→ SUPPLIED DATA
######

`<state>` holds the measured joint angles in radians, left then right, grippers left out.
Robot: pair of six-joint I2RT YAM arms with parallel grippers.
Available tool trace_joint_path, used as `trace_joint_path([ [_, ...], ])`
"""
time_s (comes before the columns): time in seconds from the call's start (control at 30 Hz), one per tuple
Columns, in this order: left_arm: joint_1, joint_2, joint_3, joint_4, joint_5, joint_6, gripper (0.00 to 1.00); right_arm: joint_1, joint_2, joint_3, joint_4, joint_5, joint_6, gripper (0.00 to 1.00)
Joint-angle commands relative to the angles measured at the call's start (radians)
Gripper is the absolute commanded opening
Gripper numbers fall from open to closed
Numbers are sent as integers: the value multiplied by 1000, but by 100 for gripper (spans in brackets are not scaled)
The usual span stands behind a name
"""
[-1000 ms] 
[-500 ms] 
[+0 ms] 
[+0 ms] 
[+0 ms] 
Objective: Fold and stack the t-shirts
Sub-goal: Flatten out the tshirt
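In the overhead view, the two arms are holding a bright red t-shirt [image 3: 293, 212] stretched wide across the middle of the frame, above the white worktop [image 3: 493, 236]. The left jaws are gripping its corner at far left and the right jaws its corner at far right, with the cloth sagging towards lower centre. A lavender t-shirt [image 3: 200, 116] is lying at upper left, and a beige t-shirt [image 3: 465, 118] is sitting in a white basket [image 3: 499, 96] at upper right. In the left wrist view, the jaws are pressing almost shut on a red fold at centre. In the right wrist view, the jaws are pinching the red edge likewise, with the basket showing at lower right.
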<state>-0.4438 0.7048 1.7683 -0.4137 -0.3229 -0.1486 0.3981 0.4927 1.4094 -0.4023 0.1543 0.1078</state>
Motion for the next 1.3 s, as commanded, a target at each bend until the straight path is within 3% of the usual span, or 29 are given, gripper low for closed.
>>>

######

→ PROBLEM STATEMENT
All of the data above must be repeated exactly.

→ REPLY TO THE EXERCISE
`<state>` holds the measured joint angles in radians, left then right, grippers left out.
Robot: pair of six-joint I2RT YAM arms with parallel grippers.
Available tool trace_joint_path, used as `trace_joint_path([ [_, ...], ])`
"""
time_s (comes before the columns): time in seconds from the call's start (control at 30 Hz), one per tuple
Columns, in this order: left_arm: joint_1, joint_2, joint_3, joint_4, joint_5, joint_6, gripper (0.00 to 1.00); right_arm: joint_1, joint_2, joint_3, joint_4, joint_5, joint_6, gripper (0.00 to 1.00)
Joint-angle commands relative to the angles measured at the call's start (radians)
Gripper is the absolute commanded opening
Gripper numbers fall from open to closed
Numbers are sent as integers: the value multiplied by 1000, but by 100 for gripper (spans in brackets are not scaled)
The usual span stands behind a name
"""
[-1000 ms] 
[-500 ms] 
[+0 ms] 
[+0 ms] 
[+0 ms] 
Objective: Fold and stack the t-shirts
Sub-goal: Flatten out the tshirt
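In the overhead view, the two arms are holding a bright red t-shirt [image 3: 293, 212] stretched wide across the middle of the frame, above the white worktop [image 3: 493, 236]. The left jaws are gripping its corner at far left and the right jaws its corner at far right, with the cloth sagging towards lower centre. A lavender t-shirt [image 3: 200, 116] is lying at upper left, and a beige t-shirt [image 3: 465, 118] is sitting in a white basket [image 3: 499, 96] at upper right. In the left wrist view, the jaws are pressing almost shut on a red fold at centre. In the right wrist view, the jaws are pinching the red edge likewise, with the basket showing at lower right.
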<state>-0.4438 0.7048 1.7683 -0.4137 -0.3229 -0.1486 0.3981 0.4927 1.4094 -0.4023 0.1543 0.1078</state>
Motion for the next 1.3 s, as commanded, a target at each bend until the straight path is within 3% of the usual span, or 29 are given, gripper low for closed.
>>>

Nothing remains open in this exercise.